[Start of Attachment]

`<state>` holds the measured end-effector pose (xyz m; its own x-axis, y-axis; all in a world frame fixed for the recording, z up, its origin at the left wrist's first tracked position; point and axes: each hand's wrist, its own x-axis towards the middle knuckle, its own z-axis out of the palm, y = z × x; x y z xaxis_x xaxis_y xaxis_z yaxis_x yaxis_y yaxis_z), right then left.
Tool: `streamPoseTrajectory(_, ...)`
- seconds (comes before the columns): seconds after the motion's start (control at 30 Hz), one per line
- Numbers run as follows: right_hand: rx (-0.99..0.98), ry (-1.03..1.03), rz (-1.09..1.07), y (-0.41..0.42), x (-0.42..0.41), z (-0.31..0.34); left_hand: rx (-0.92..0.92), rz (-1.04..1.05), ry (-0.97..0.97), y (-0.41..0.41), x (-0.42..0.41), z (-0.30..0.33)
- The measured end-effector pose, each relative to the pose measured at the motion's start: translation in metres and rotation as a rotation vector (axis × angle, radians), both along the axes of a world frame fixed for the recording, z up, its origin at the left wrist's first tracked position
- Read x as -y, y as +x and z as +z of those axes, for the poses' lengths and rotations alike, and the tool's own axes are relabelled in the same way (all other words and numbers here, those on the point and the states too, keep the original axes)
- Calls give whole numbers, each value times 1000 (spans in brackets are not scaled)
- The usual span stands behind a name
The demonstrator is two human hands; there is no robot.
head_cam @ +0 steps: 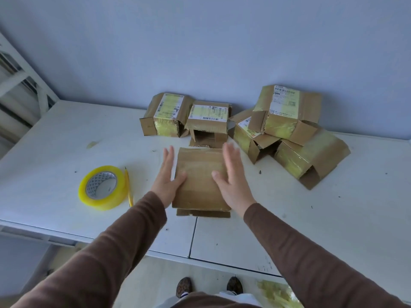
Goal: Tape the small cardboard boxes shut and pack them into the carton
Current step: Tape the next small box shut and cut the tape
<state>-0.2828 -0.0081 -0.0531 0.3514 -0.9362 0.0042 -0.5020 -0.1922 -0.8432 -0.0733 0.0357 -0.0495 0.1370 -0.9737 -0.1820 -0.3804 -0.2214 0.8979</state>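
wall [200, 41]: plain pale blue | table [55, 141]: white | shelving [20, 85]: white, left | floor [160, 278]: light

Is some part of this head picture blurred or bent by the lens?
Head view: the right hand has motion-blurred fingertips; the left hand and plain brown cardboard box look sharper; the white table's edges curve from wide-angle distortion.

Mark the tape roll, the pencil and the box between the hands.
tape roll [101, 188]: head view, on its yellow outer band.
pencil [129, 189]: head view, mid-shaft.
box [200, 181]: head view, on its top face.
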Motion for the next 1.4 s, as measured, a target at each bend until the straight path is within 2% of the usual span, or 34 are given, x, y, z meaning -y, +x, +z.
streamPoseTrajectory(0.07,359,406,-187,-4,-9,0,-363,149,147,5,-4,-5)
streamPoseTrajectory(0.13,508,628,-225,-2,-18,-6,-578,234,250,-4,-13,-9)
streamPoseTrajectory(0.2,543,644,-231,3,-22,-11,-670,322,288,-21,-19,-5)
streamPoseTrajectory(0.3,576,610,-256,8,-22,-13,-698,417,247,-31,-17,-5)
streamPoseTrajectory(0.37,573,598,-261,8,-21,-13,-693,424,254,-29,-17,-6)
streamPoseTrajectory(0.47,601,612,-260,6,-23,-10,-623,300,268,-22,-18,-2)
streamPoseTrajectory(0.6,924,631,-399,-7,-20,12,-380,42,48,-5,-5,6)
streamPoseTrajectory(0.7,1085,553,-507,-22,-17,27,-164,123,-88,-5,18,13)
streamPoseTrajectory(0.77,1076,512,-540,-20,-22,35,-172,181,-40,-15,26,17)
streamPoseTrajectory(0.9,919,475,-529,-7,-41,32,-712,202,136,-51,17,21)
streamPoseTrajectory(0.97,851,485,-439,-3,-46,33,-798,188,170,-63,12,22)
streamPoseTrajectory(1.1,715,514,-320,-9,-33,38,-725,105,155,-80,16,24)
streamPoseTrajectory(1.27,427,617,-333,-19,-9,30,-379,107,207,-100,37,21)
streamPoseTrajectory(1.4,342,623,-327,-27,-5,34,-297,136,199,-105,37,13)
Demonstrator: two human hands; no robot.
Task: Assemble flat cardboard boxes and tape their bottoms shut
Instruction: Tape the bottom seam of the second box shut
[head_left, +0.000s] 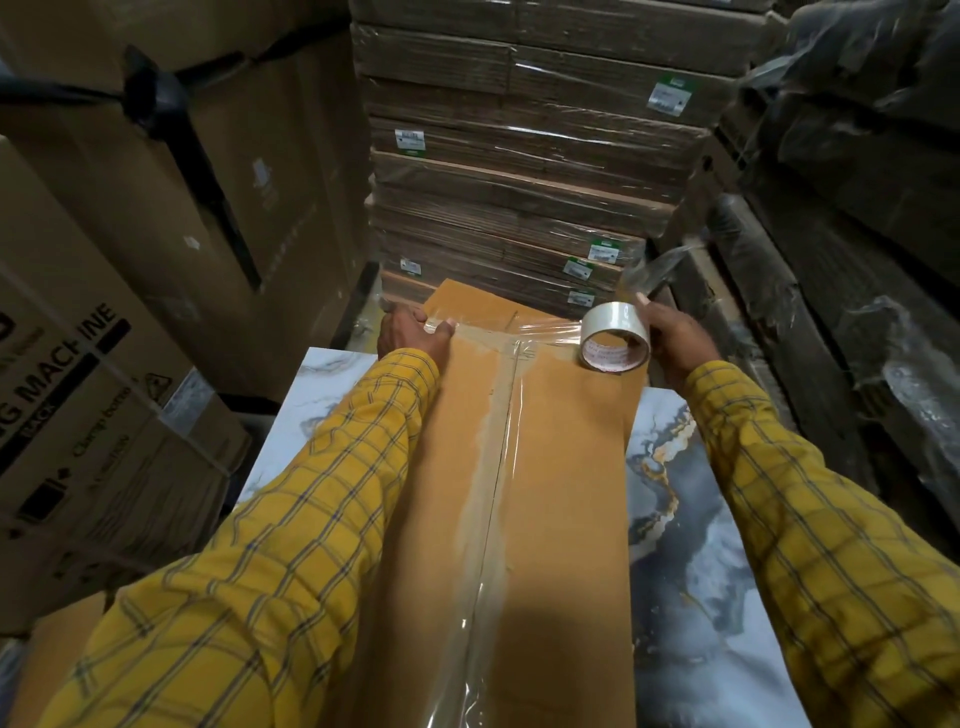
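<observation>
A long brown cardboard box (566, 467) lies bottom-up on a marble-patterned table (691, 519). Clear tape runs along its centre seam from near me to the far end. A second strip of clear tape crosses the far end from left to right. My left hand (413, 332) presses that cross strip down at the box's far left edge. My right hand (675, 340) holds a roll of clear tape (614, 338) at the far right edge, with the strip still joined to the roll. Both sleeves are yellow checked.
A tall pallet stack of wrapped flat cardboard bundles (524, 171) stands right behind the box. Large printed cartons (104, 364) fill the left side. Dark plastic-wrapped goods (841, 234) line the right. A loose scrap of clear film (657, 267) hangs near my right hand.
</observation>
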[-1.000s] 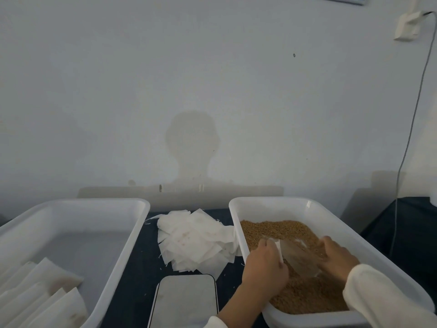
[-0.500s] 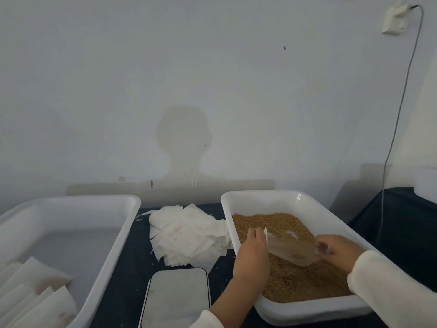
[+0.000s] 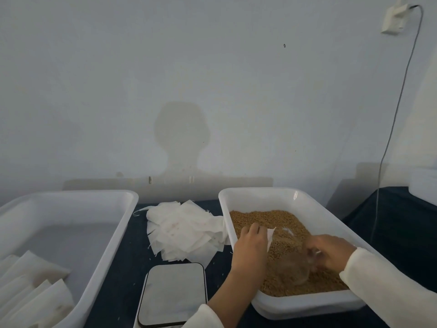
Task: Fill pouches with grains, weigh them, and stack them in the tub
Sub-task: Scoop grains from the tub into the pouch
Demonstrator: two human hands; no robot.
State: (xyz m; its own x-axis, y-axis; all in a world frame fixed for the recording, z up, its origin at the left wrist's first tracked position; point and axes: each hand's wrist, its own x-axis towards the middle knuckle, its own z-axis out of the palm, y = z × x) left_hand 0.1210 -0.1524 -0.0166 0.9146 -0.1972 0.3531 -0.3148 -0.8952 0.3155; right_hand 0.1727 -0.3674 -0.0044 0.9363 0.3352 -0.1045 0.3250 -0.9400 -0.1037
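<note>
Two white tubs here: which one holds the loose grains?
The right tub, where both hands work: brown grains cover its floor. The left tub holds only filled white pouches stacked at its near corner.

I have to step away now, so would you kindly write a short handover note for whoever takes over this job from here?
Left hand: pinches an empty white paper pouch over the brown grains.
Right hand: grips a clear plastic scoop, dipped in the grains in the white plastic tub on the right.
Spare empty white pouches lie piled between the tubs; the flat silver scale in front of them is bare.
Done: several filled pouches stacked in the left white tub.
Left: fill this pouch, weigh it, stack it, then repeat.
</note>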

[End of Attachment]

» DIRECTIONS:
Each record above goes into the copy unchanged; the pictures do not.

» ANSWER TO THIS EXERCISE:
`<state>` holds the measured end-effector pose (xyz m; its own x-axis, y-axis; all in a world frame fixed for the recording, z up, its origin at the left wrist's first tracked position; point and axes: each hand's wrist, its own x-axis towards the middle knuckle, its own z-axis out of the palm, y = z × x; x y z xaxis_x xaxis_y xaxis_z yaxis_x yaxis_y yaxis_z), right then left.
Tool: `streamPoseTrajectory(_, ...)`
- seconds (comes before the columns): seconds after the motion's start (control at 30 Hz), one per line
- Numbers run as follows: right_hand: rx (-0.99..0.98), ry (-1.03..1.03), rz (-1.09..1.07), y (-0.41..0.42), x (-0.42..0.41), z (-0.31..0.34); left_hand: rx (-0.92..0.92), rz (-1.04..1.05), ry (-0.97..0.97), y (-0.41..0.41), x (-0.42..0.41), z (-0.30..0.33)
- The measured end-effector pose, each relative to the pose measured at the motion's start: translation in metres and rotation as a rotation vector (axis × angle, radians), both along the axes of a world frame fixed for the recording, z up, its origin at the left wrist's first tracked position
- Read x as -y, y as +x and z as +z of those axes, for the poses' lengths and rotations alike, and the tool's own axes are relabelled in the same way (all other words and numbers here, those on the point and the states too, keep the original axes)
- Calls give whole numbers, each value times 1000 (spans in brackets are not scaled)
- The usual span stands behind a name
The demonstrator is two human hands; there is no robot.
head_cam @ +0 steps: 
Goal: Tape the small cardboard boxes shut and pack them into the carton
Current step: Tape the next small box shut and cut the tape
<state>-0.2828 -0.0081 -0.0531 0.3514 -0.9362 0.0042 -0.5020 -0.1922 -0.8432 -0.0733 0.0357 -0.0495 0.1370 -0.9737 -0.1820 -0.3804 -0.2214 0.8979</state>
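wall [200, 41]: plain pale blue | table [55, 141]: white | shelving [20, 85]: white, left | floor [160, 278]: light

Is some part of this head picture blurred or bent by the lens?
Head view: the right hand has motion-blurred fingertips; the left hand and plain brown cardboard box look sharper; the white table's edges curve from wide-angle distortion.

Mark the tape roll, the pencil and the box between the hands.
tape roll [101, 188]: head view, on its yellow outer band.
pencil [129, 189]: head view, mid-shaft.
box [200, 181]: head view, on its top face.
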Motion for the next 1.4 s, as measured, a target at each bend until the straight path is within 2% of the usual span, or 34 are given, x, y, z meaning -y, +x, +z.
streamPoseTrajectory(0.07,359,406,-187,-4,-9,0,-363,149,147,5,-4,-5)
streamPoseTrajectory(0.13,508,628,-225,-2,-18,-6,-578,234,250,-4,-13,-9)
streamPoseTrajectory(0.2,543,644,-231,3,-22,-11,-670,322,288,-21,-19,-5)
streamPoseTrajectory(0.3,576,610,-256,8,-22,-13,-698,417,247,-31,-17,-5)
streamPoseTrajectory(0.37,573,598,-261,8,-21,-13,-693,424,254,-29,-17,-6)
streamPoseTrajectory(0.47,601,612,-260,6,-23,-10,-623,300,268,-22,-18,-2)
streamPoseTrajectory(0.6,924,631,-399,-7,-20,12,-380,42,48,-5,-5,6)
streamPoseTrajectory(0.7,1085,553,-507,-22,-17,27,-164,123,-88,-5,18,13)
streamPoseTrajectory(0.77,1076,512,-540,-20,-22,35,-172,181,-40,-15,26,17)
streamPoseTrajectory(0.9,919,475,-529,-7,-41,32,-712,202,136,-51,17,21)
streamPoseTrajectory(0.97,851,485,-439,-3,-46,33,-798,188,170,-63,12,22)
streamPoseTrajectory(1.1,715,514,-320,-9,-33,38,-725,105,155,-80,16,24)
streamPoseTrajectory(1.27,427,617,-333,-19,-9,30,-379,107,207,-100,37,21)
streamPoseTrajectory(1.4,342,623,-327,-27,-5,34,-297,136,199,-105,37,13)
Demonstrator: two human hands; no robot.
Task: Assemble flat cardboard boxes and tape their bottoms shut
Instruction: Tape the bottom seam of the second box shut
[head_left, +0.000s] 
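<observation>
A long brown cardboard box (566, 467) lies bottom-up on a marble-patterned table (691, 519). Clear tape runs along its centre seam from near me to the far end. A second strip of clear tape crosses the far end from left to right. My left hand (413, 332) presses that cross strip down at the box's far left edge. My right hand (675, 340) holds a roll of clear tape (614, 338) at the far right edge, with the strip still joined to the roll. Both sleeves are yellow checked.
A tall pallet stack of wrapped flat cardboard bundles (524, 171) stands right behind the box. Large printed cartons (104, 364) fill the left side. Dark plastic-wrapped goods (841, 234) line the right. A loose scrap of clear film (657, 267) hangs near my right hand.
</observation>
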[-1.000s] 
[-0.500s] 
[+0.000s] 
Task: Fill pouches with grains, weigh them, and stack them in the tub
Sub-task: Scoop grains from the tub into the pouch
Demonstrator: two human hands; no robot.
State: (xyz m; its own x-axis, y-axis; all in a world frame fixed for the recording, z up, its origin at the left wrist's first tracked position; point and axes: each hand's wrist, its own x-axis towards the middle knuckle, its own z-axis out of the palm, y = z × x) left_hand 0.1210 -0.1524 -0.0166 0.9146 -0.1972 0.3531 -0.3148 -0.8952 0.3155; right_hand 0.1727 -0.3674 -0.0044 0.9363 0.3352 -0.1045 0.3250 -0.9400 -0.1037
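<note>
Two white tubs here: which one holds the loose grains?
The right tub, where both hands work: brown grains cover its floor. The left tub holds only filled white pouches stacked at its near corner.

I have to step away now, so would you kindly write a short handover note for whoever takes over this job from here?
Left hand: pinches an empty white paper pouch over the brown grains.
Right hand: grips a clear plastic scoop, dipped in the grains in the white plastic tub on the right.
Spare empty white pouches lie piled between the tubs; the flat silver scale in front of them is bare.
Done: several filled pouches stacked in the left white tub.
Left: fill this pouch, weigh it, stack it, then repeat.
</note>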

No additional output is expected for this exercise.